Choosing the right platform can provide the necessary security levels and reduce how much time companies spend testing and deploying security measures.
By Lee Stacey
Jul 14, 2019

It's hard to come up with an industry that will not be affected in some shape or form by the Internet of Things (IoT)—everything from travel and manufacturing to health care and retail. There are billions of connected devices globally, with some estimating that by next year there could be more than 50 billion devices connected. In this ever-connected landscape, the IoT will play a big part in reshaping industries and markets, with many now defining it as the Fourth Industrial Revolution (Industry 4.0) or the Industrial Internet of Things (IIoT). So what can we expect?

The IoT allows for organizations across all business verticals to look at new and different ways to go about things, and it will also witness the birth of completely new businesses sporting an entirely different outlook. Important business processes, such as asset tracking, data gathering and new business modelling, to name but a few, will see enhancement through the introduction of IoT infrastructure.

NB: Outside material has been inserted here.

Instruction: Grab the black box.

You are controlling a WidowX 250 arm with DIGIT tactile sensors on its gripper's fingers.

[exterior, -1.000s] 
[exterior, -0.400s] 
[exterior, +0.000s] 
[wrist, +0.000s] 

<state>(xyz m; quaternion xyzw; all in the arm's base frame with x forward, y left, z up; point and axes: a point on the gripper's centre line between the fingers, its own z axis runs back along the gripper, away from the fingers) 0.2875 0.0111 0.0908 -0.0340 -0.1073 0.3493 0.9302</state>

A great example of such changes can be seen in manufacturing processes, in which budgeting becomes increasingly more efficient because centralized data monitoring allows the measurement of industrial plant usage, allowing businesses to predict faults in advance and decrease any potential downtime; in this way, services can be carried out before any faults can arise and associated costs can be minimized. Indeed, all data collected in this fashion can be vigorously analyzed, with the outcomes driving all kinds of change and improvements. If you can build a sensor for it, then any "thing" can be closely scrutinized to provide data regarding usage, location, ambient temperature, moisture levels, ad infinitum.

The practice of collecting data and using it so that businesses can improve accordingly isn't groundbreaking. However, with the advent of modern cellular communication (5G is on the horizon) and the internet, the IoT will herald data gathering, access and analytics on a global access, all with relative ease. Of course, there are challenges on the road to IoT ubiquity, which will arise in areas such as security and data privacy, and there also needs to be a measure of network standardization from an infrastructure point of view. These challenges are not insurmountable, however, and the correct IoT strategy will help to deliver enhanced experiences for industry and a positive knock-on effect for consumers.

Taking the IoT Plunge
When businesses turn their attention to an IoT strategy, there are many factors to take into consideration that cover everything from data and security to infrastructure and hardware. Perhaps a good start is to understand the value proposition. While this requires a good deal of time and effort, it is critically important to get it right. Engaging with the right IoT partner can go a long way toward saving time and money in the long run.